- Required action: Transcribe the records below. Leave nothing out and change nothing.

- Record extracts:
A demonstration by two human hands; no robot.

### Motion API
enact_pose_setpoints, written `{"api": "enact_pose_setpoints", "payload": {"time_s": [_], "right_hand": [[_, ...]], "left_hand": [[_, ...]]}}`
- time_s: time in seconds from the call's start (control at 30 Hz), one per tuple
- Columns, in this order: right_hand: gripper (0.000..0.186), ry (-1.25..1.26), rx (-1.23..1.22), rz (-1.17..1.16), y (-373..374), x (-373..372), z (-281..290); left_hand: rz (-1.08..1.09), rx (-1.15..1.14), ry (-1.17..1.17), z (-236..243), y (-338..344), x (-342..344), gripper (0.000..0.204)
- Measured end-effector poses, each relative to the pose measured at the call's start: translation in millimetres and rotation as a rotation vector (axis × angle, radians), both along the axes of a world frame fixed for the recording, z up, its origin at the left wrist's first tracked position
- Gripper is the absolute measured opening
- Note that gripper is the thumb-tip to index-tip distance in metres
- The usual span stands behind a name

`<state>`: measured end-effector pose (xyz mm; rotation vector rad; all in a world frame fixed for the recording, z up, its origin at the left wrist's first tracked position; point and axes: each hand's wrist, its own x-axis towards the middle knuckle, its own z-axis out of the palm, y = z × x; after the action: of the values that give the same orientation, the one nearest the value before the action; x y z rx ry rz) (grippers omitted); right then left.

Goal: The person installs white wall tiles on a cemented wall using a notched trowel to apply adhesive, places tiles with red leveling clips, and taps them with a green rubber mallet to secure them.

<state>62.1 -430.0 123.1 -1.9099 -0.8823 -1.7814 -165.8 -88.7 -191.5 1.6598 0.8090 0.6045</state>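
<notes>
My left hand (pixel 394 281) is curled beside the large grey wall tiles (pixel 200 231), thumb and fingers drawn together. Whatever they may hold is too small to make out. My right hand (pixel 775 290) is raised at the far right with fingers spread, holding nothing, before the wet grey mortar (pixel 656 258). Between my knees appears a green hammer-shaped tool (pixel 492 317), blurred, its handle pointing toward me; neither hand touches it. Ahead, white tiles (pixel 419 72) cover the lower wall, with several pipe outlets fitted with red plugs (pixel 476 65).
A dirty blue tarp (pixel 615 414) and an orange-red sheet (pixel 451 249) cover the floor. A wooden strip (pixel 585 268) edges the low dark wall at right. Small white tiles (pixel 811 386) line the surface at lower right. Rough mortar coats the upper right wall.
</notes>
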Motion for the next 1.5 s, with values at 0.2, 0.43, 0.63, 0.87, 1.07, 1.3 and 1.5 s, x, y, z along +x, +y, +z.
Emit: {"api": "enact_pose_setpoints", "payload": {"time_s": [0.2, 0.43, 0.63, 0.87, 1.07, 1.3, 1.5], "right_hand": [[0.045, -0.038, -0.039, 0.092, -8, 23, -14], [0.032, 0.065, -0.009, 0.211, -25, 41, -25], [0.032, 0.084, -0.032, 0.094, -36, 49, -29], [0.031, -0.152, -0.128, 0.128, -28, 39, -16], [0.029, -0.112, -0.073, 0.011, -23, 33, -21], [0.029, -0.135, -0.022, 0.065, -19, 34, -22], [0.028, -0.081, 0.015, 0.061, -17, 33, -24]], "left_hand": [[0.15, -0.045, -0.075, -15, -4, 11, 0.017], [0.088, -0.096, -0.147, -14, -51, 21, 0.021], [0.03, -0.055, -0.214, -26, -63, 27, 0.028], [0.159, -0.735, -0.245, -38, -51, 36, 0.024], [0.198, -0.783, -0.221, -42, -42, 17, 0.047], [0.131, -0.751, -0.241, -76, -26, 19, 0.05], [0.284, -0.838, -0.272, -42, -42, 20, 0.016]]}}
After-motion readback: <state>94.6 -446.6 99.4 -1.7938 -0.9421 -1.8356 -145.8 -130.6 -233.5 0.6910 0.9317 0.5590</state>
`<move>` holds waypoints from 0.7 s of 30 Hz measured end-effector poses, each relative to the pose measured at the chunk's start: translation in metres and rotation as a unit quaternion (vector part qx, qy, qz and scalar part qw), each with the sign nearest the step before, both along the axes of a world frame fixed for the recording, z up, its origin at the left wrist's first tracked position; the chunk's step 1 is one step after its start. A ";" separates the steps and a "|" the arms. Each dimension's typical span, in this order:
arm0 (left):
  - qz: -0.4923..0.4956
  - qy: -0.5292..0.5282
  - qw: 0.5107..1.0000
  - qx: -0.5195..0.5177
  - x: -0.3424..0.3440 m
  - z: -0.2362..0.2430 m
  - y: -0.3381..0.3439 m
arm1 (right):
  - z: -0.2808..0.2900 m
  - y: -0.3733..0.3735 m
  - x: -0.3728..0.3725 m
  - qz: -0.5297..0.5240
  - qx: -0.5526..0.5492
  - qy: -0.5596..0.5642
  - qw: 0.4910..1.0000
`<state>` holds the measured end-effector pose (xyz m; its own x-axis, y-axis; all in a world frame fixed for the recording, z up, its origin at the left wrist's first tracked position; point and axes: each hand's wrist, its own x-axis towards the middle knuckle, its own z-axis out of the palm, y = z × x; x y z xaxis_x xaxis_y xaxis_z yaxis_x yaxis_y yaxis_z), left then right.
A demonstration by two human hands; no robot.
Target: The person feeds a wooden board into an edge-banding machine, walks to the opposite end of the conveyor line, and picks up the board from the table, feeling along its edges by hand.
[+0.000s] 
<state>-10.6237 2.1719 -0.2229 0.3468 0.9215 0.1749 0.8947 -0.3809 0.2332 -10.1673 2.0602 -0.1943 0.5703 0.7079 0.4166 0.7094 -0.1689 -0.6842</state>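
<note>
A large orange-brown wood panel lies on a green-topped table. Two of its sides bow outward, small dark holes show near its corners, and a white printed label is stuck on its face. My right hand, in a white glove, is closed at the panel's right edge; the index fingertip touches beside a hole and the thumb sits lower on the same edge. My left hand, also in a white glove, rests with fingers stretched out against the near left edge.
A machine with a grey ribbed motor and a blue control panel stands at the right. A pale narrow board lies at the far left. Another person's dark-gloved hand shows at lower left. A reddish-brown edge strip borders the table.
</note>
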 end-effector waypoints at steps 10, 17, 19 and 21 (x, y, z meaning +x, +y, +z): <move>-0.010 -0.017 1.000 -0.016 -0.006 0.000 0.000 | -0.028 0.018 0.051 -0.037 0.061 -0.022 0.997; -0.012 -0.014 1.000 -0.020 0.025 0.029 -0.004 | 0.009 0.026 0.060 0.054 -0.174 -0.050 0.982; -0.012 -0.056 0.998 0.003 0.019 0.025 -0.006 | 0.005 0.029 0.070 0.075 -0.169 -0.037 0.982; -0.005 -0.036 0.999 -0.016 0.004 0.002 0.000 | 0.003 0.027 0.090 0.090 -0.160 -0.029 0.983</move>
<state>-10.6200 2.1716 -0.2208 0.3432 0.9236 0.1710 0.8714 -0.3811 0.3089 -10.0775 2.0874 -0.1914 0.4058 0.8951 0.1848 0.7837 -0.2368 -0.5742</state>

- Solution for this problem:
A demonstration by two human hands; no robot.

### Motion API
enact_pose_setpoints, written `{"api": "enact_pose_setpoints", "payload": {"time_s": [_], "right_hand": [[_, ...]], "left_hand": [[_, ...]]}}`
- time_s: time in seconds from the call's start (control at 30 Hz), one per tuple
- Columns, in this order: right_hand: gripper (0.000..0.186), ry (-1.25..1.26), rx (-1.23..1.22), rz (-1.17..1.16), y (-373..374), x (-373..372), z (-281..290); left_hand: rz (-1.08..1.09), rx (-1.15..1.14), ry (-1.17..1.17), z (-236..243), y (-338..344), x (-342..344), gripper (0.000..0.204)
- Measured end-effector poses, each relative to the pose measured at the call's start: translation in millimetres and rotation as a rotation vector (axis × angle, radians), both along the axes of a world frame fixed for the recording, z up, its origin at the left wrist's first tracked position
- Gripper is the absolute measured opening
- Note that gripper is the thumb-tip to index-tip distance in metres
- The usual span stands behind a name

`<state>`: measured end-effector pose (xyz mm; rotation vector rad; all in a world frame fixed for the recording, z up, its origin at the left wrist's first tracked position; point and axes: each hand's wrist, its own x-axis towards the middle knuckle, its own z-axis out of the palm, y = z × x; after the action: of the values that give the same orientation, the one nearest the value before the action; x y z rx ry rz) (grippers omitted); right then left.

Goal: The person installs white wall tiles on a cemented wall using a notched trowel to apply adhesive, places tiles with red leveling clips, and taps them with a green rubber mallet to secure them.

<state>62.1 -430.0 123.1 -1.9099 -0.8823 -1.7814 -165.8 -88.7 -191.5 1.6598 0.8090 0.6045</state>
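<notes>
My left hand (pixel 394 281) is curled beside the large grey wall tiles (pixel 200 231), thumb and fingers drawn together. Whatever they may hold is too small to make out. My right hand (pixel 775 290) is raised at the far right with fingers spread, holding nothing, before the wet grey mortar (pixel 656 258). Between my knees appears a green hammer-shaped tool (pixel 492 317), blurred, its handle pointing toward me; neither hand touches it. Ahead, white tiles (pixel 419 72) cover the lower wall, with several pipe outlets fitted with red plugs (pixel 476 65).
A dirty blue tarp (pixel 615 414) and an orange-red sheet (pixel 451 249) cover the floor. A wooden strip (pixel 585 268) edges the low dark wall at right. Small white tiles (pixel 811 386) line the surface at lower right. Rough mortar coats the upper right wall.
</notes>
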Motion for the next 1.5 s, with values at 0.2, 0.43, 0.63, 0.87, 1.07, 1.3 and 1.5 s, x, y, z along +x, +y, +z.
Emit: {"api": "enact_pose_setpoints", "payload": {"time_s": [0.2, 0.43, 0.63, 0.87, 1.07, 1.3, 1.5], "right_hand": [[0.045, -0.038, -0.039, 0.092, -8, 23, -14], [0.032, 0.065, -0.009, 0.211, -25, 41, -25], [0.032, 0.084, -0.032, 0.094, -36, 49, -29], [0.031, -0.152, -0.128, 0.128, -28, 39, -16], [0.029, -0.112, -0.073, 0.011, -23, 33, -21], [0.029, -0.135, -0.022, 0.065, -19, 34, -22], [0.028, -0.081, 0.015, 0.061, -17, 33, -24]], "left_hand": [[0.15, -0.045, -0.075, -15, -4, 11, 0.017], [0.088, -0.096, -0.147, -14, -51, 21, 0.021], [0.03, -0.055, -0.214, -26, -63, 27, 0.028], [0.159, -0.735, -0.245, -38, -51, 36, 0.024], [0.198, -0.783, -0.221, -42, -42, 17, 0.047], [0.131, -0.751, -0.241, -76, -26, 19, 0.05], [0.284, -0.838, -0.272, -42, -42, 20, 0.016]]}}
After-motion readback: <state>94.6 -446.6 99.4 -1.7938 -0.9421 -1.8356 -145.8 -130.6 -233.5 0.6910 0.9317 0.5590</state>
`<move>` holds waypoints from 0.7 s of 30 Hz measured end-effector poses, each relative to the pose measured at the chunk's start: translation in metres and rotation as a unit quaternion (vector part qx, qy, qz and scalar part qw), each with the sign nearest the step before, both along the axes of a world frame fixed for the recording, z up, its origin at the left wrist's first tracked position; the chunk's step 1 is one step after its start. A ";" separates the steps and a "|" the arms. Each dimension's typical span, in this order:
arm0 (left):
  - qz: -0.4923..0.4956
  - qy: -0.5292..0.5282
  - qw: 0.5107..1.0000
  - qx: -0.5195..0.5177
  - x: -0.3424..0.3440 m
  - z: -0.2362..0.2430 m
  - y: -0.3381..0.3439 m
arm1 (right):
  - z: -0.2808..0.2900 m
  - y: -0.3733..0.3735 m
  - x: -0.3728..0.3725 m
  - qz: -0.5297..0.5240
  - qx: -0.5526..0.5492
  - qy: -0.5596..0.5642
  - qw: 0.4910..1.0000
`<state>` holds the measured end-effector pose (xyz m; its own x-axis, y-axis; all in a world frame fixed for the recording, z up, its origin at the left wrist's first tracked position; point and axes: each hand's wrist, its own x-axis towards the middle knuckle, its own z-axis out of the palm, y = z × x; x y z xaxis_x xaxis_y xaxis_z yaxis_x yaxis_y yaxis_z), left then right.
A demonstration by two human hands; no robot.
Target: The person feeds a wooden board into an edge-banding machine, walks to the opposite end of the conveyor line, and picks up the board from the table, feeling along its edges by hand.
[+0.000s] 
<state>-10.6237 2.1719 -0.2229 0.3468 0.9215 0.1749 0.8947 -0.3809 0.2332 -10.1673 2.0602 -0.1943 0.5703 0.7079 0.4166 0.7094 -0.1689 -0.6842</state>
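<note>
A large orange-brown wood panel lies on a green-topped table. Two of its sides bow outward, small dark holes show near its corners, and a white printed label is stuck on its face. My right hand, in a white glove, is closed at the panel's right edge; the index fingertip touches beside a hole and the thumb sits lower on the same edge. My left hand, also in a white glove, rests with fingers stretched out against the near left edge.
A machine with a grey ribbed motor and a blue control panel stands at the right. A pale narrow board lies at the far left. Another person's dark-gloved hand shows at lower left. A reddish-brown edge strip borders the table.
</note>
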 end-effector waypoints at steps 10, 17, 19 and 21 (x, y, z meaning +x, +y, +z): <move>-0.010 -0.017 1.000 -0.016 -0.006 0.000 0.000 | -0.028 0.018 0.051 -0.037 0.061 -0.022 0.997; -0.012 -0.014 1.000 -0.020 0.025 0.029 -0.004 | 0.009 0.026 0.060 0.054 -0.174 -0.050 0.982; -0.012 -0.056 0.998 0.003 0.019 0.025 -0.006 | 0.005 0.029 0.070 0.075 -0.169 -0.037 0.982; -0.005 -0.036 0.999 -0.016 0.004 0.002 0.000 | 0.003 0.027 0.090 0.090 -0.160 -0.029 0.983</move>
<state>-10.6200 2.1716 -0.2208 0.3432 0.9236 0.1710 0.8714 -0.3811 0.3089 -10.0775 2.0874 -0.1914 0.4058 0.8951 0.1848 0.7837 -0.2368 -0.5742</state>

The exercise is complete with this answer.